- What this task involves -
Write out the data exactly from its first line onward, ending with the line in which "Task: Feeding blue" appears.

___ Given data

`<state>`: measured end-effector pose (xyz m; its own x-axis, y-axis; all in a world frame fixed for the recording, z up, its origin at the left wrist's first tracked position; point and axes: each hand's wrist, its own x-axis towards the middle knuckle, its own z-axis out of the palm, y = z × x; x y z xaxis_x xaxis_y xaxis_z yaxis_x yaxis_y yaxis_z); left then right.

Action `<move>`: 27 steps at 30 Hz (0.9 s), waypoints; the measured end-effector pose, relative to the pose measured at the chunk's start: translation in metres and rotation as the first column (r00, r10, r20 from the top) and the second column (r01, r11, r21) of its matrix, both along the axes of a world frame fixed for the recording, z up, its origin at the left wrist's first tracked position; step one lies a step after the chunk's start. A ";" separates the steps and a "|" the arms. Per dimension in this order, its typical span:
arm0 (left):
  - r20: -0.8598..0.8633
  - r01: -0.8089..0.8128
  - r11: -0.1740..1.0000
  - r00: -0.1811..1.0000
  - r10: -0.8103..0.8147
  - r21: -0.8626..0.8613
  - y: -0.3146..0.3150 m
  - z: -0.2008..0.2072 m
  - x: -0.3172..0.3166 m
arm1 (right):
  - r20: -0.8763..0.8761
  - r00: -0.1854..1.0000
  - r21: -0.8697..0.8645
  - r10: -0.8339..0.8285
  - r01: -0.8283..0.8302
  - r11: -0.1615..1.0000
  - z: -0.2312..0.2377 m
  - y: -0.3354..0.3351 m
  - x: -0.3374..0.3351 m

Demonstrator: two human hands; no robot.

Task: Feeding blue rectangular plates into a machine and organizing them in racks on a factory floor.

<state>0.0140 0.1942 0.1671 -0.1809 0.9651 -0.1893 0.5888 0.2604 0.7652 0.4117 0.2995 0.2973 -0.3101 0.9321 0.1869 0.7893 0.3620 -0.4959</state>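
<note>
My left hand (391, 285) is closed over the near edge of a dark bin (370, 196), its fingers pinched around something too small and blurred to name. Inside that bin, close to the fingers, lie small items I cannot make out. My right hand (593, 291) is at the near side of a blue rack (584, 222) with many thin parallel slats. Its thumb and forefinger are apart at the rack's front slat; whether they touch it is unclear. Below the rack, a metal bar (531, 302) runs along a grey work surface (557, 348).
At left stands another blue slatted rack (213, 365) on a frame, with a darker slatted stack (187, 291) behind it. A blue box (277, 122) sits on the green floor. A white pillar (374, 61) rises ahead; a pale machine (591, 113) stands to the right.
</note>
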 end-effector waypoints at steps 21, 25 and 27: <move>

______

- Reply -
`<state>`: measured end-effector pose (xyz m; its own x-axis, y-axis; all in a world frame fixed for the recording, z up, its origin at the left wrist's first tracked position; point and axes: each hand's wrist, its own x-axis towards the middle knuckle, its own z-axis out of the palm, y = z × x; x y z xaxis_x xaxis_y xaxis_z yaxis_x yaxis_y yaxis_z); left then right.

Action `<move>`: 27 steps at 30 Hz (0.9 s), waypoints; the measured end-effector pose, relative to the pose measured at the chunk's start: translation in metres and rotation as the first column (r00, r10, r20 from the top) and the second column (r01, r11, r21) of its matrix, both along the axes of a world frame fixed for the recording, z up, its origin at the left wrist's first tracked position; step one lies a step after the chunk's start. A ";" separates the steps and a "|" the arms. Per dimension in this order, its typical span:
arm0 (left):
  - r20: -0.8598..0.8633
  - r01: -0.8089..0.8128
  - r11: -0.1740..1.0000
  - r00: -0.1811..1.0000
  - r10: -0.8103..0.8147
  - r21: -0.8626..0.8613
  - y: -0.3146..0.3150 m
  - z: -0.2008..0.2072 m
  - x: -0.3172..0.3166 m
arm1 (right):
  - r20: -0.8763..0.8761
  - r00: -0.1854..1.0000
  - r21: -0.8697..0.8645
  - r10: -0.8339..0.8285
  - r01: -0.8283..0.8302
  - r11: -0.1615..1.0000
  - z: -0.2312..0.2377 m
  - y: -0.3354..0.3351 m
  - x: -0.3374..0.3351 m

Demonstrator: two human hands; no robot.

Task: Feeding blue rectangular plates into a machine and organizing them in racks on a factory floor.

The exercise requires no more work.